Het werk vordert redelijk vandaag. Ik begin met het noteren en ordenen van een aantal interessante briefpassages die ik sowieso in mijn boek wil verwerken. Een brief waarin Joseph Bonaparte zijn broer smeekt om meer geld en steun voor zijn hervormingen, raakt me. De arme man geloofde oprecht dat hij het goede deed voor het Spaanse volk. Dat hij ze voor zich kon winnen. Zijn jongere broer reageert kortaf. ‘Ik geloof, mijn broer, dat het volk nooit tevreden zal zijn, ook al zou je je kroon in kleine stukken slaan en het aan hen uitdelen. Ik vraag je niet om het volk voor je te winnen.
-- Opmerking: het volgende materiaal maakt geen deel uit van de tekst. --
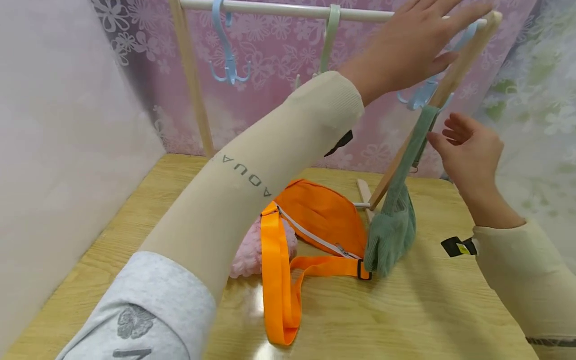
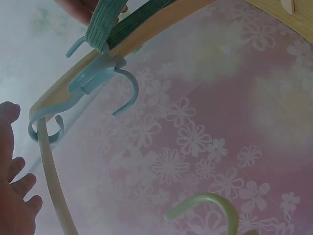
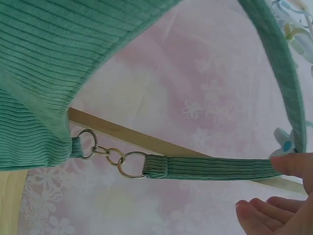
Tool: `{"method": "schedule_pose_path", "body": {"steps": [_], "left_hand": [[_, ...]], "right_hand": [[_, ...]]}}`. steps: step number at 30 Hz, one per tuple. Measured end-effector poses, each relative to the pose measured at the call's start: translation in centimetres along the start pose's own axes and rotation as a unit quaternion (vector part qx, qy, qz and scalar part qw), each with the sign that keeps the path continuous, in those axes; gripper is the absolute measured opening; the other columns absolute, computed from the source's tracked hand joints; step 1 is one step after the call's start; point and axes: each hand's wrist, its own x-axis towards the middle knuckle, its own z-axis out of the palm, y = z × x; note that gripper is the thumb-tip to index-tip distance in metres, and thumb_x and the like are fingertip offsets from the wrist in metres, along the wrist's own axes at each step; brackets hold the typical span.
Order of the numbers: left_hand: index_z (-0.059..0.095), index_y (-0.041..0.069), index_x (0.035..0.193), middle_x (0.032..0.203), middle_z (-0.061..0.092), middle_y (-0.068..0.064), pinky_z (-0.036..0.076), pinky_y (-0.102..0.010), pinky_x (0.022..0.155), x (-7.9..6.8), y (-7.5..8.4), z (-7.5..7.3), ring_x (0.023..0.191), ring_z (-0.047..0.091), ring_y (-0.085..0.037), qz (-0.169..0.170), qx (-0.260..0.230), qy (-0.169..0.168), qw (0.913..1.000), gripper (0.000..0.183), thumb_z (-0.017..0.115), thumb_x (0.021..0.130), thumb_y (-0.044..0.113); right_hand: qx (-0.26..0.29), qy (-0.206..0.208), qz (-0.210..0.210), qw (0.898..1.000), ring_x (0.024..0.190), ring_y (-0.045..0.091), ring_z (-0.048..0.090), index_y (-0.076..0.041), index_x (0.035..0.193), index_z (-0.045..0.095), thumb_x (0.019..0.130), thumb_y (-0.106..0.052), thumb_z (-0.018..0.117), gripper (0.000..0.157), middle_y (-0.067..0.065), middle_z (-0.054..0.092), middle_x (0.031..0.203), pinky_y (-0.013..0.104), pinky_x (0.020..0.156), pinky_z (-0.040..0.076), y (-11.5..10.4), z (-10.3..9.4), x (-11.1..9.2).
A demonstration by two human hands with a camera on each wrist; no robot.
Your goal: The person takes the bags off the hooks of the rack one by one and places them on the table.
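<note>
A green corduroy bag point(image 1: 390, 240) hangs by its strap point(image 3: 220, 168) from a prong of the blue hook point(image 2: 95, 74) at the right end of the rack's rail point(image 1: 288, 9). Metal rings join strap and bag in the right wrist view. My right hand point(image 1: 474, 157) is beside the strap's top, thumb right at it and the other fingers apart, loosely bent. Up at the rail's right end is my left hand point(image 1: 407, 47), its fingers extended over the hook's upper part in the head view. Nothing shows in its grasp in the left wrist view.
An orange waist bag point(image 1: 321, 212) with a long strap lies on the wooden table point(image 1: 382, 320), against a fluffy pink item point(image 1: 247, 252) partly hidden by my left sleeve. Another blue hook point(image 1: 230, 67) and a pale green hook point(image 1: 330, 40) hang along the rail.
</note>
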Motion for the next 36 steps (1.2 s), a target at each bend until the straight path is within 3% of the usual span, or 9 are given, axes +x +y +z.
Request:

Ik vraag je om te regeren.’

En zo vordert de dag, en volgen de woorden, en de kopjes koffie, elkaar in gestaag tempo op. Ik luister klassieke muziek uit de 18e eeuw om in de stemming te komen: prachtige barok van Soler, Scarlatti en Jean-Philippe Rameau. Ik voel mij goed. Als het langzaam avond wordt, besluit ik dat vandaag een uitstekende dag is voor een barbecue. Ik ga op onderzoek uit, maar buiten onder het afdak is geen grillplaats te bekennen. Dan zie ik een klein deurtje naast de voordeur die naar een keldertje moet leiden. Daar staan vast allerlei tuinspullen opgeslagen, smachtend naar het warmere voorjaar en de zwoele zomers.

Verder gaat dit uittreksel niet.